# Bike Tour Business Intelligence: Part 4 [Populating a staging table]

A quick recap of the series so far: I’m building a cube using the data recorded by my Garmin Edge GPS during a 4 month bike tour last across Europe last year. So far we’ve analysed a single GPX file and used SSIS to import it into a SQL Server database, as well as using SQL Server’s spatial data functionality to reverse-geocode the points in the file.
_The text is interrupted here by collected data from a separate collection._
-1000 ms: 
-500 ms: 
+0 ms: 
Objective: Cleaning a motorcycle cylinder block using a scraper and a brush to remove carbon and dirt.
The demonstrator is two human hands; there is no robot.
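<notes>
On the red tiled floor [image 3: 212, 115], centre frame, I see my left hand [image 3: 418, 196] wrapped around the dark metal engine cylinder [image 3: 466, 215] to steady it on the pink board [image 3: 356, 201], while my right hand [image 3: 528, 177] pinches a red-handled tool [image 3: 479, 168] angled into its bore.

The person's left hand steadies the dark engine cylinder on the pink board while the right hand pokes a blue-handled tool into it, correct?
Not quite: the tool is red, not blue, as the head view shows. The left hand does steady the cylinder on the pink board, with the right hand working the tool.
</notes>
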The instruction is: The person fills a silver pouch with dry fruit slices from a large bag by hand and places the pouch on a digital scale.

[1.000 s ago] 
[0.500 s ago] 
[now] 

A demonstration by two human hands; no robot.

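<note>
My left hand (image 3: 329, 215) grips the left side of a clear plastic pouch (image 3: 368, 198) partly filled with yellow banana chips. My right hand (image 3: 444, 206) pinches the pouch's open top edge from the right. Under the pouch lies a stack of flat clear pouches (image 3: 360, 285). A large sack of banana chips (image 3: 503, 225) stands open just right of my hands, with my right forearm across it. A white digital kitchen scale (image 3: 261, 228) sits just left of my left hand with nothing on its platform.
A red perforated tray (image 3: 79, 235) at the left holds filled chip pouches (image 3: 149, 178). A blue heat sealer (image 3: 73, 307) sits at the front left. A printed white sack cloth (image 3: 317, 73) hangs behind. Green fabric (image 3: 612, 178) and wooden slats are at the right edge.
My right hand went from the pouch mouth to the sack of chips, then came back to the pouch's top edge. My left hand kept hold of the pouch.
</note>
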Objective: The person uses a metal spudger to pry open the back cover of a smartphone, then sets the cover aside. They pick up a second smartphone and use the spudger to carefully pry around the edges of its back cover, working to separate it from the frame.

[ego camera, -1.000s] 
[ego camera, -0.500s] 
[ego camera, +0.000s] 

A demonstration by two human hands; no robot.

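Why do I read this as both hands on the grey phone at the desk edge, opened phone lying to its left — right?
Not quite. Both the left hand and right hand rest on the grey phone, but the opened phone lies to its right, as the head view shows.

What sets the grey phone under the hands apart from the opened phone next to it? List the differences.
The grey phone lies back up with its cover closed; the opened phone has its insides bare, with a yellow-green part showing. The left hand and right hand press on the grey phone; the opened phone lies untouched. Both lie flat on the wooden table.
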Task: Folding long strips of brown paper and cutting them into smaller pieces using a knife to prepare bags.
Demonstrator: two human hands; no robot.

This post describes how to import a series of GPX files, calculate some measures and output the data to a staging table that will be used later to build the fact table. The measures of interest are speed, distance and time; the GPX files themselves doesn’t contain this data so we’ll be calculating them using a combination of the Derived Column and Script Transformations.

## Star Schema Design

Our final star schema will look like the picture below – three dimension tables (Time, Date and Location) linked to a Fact table containing our measures. The Fact table is linked to each Dimension twice as the calculations relate to two points in space and time so there will be a relationship for the first time/date/location and another for the second.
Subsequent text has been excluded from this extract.